- Share This Post
- Pin It
- 2
-
Sparkle (0)
My fifth grader brought home the annual, first-day-of-school PTA fundraising packet. I knew it was coming. He was surprisingly jazzed about it. He gushed, “Mom, if I sell 200 items, I win an iPod Touch! Can I? Please?”
In repsonse, I emitted a blood-curdling scream, and then my head exploded all over the kitchen.
I kid. But that’s kinda how I felt. I truly, TRULY loathe the whole school fundraising thing. I understand that the school needs the funds for special things their operating budget doesn’t cover, but I recoil at the thought of sending wee children (kindergarteners!) to the neighbors’ doors, clutching their catalogues full of mostly-useless crap and candy and stuff that everyone knows that no one really wants to buy, and putting the adults in the position of having to say “no, thanks” to a wide-eyed child, risking cumulative damage to their fragile, developing self-esteem.
Equally offensive is the maneuver where Mom or Dad plunk the catalogue next to the coffee machine in their office breakroom. Last year, I was at an office where two different employees put out Girl Scout Cookie orders at the same time. What’s the protocol? Should you buy from both? The same amount? When it’s just easier to buy from one? And is it really fair to the kid to “earn” a prize when it was really their parents’ effort? Seriously - what does that teach the kid about effort and reward?

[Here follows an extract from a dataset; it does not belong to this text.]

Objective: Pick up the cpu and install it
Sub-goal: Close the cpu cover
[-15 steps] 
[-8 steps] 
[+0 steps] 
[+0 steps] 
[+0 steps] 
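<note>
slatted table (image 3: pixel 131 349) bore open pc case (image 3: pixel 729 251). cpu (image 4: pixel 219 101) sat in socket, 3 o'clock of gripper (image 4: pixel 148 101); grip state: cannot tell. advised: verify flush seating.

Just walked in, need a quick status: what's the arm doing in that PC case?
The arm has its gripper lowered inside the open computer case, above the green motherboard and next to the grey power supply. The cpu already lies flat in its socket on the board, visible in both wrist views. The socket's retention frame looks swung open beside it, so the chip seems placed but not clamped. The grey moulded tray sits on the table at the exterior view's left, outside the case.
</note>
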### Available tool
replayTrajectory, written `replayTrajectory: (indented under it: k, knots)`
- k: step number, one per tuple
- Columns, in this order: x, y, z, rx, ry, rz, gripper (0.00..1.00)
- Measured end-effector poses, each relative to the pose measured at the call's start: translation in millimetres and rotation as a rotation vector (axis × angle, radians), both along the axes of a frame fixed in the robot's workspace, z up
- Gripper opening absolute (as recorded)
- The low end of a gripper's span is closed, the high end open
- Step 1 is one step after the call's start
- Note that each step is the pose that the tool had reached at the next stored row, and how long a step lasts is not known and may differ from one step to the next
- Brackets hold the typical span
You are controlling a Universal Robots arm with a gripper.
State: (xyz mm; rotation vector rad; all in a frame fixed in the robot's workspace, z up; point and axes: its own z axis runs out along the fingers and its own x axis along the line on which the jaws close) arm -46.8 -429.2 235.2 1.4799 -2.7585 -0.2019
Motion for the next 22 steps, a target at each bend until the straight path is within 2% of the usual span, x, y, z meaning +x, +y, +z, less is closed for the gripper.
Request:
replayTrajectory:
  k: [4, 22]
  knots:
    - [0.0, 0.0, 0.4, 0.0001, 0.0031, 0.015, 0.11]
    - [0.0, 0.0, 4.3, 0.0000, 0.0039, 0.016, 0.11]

The thing is, I don’t think the kids make the connection between the stuff they sell, and the good things their school can earn as a result of their effort. You can’t expect a third grader to say, I sold two hundred dollars worth of peanut brittle, and now look at the nice white board in my classroom! Because let’s face it - all they do is rip into their envelope, fish out the glossy prize flyer, and see what “cool stuff” they can earn. Look, Ma - a puzzle book for selling just 4-8 items, or a battery-powered “swirly mug” if I sell 15-24 items! And not only that, but if I reach prize level E, I get the prizes from levels A, B, C and D! (Sounds like the Cat in the Hat book.) THAT’S their reward, not the extra books in the library or the new playground equipment.
So, the children return home, hop off the bus with ALL THE OTHER KIDS IN THE ‘HOOD, CLUTCHING THE SAME ENVELOPE, and….. what? Race to all the empty-nesters’ homes, hoping to be the first kid to hit ‘em up? All because they want those stupid prizes that are broken within 24 hours of entering the house.

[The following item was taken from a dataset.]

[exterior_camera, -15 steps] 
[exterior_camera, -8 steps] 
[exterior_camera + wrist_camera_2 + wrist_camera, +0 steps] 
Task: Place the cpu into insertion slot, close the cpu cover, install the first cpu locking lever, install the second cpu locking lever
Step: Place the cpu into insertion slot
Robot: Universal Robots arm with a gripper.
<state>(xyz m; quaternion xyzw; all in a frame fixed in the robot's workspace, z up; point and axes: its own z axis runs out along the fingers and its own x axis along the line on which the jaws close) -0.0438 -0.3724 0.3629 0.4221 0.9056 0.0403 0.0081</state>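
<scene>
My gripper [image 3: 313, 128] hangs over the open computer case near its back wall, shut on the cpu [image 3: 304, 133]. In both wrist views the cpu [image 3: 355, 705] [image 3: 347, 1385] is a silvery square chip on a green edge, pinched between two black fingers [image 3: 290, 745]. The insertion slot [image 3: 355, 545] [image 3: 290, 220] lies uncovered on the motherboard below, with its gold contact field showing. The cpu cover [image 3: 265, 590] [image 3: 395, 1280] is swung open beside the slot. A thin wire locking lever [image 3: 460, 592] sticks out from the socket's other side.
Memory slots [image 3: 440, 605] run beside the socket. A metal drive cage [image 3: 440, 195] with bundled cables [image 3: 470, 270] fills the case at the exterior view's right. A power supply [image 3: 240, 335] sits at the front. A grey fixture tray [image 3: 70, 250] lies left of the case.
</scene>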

Meanwhile, the grown-ups are made to feel obligated to buy stuff they wouldn’t otherwise buy, because what kind of asshat doesn’t want to support the neighborhood elementary school? I mean, probably you can use some wrapping paper and gift bags, because really, who couldn’t. But let’s browse this year’s catalogue to see what other must-have items there are: Mmmmm, a tin of dried apricots, anyone? Or maybe a “gift set” of three flavors of pancake mix? How about a scented, holiday-themed votive candle, or a sassy fuschia lunch tote? No, thanks. If you’re going to write a check for $38.40 (plus tax, don’t forget to collect the sales tax, kiddies - take 6% of the total and see there how you’re learning math?), wouldn’t you rather all of it go to benefit the school, rather than only half of it? That’s the really valuable math lesson in this whole exercise.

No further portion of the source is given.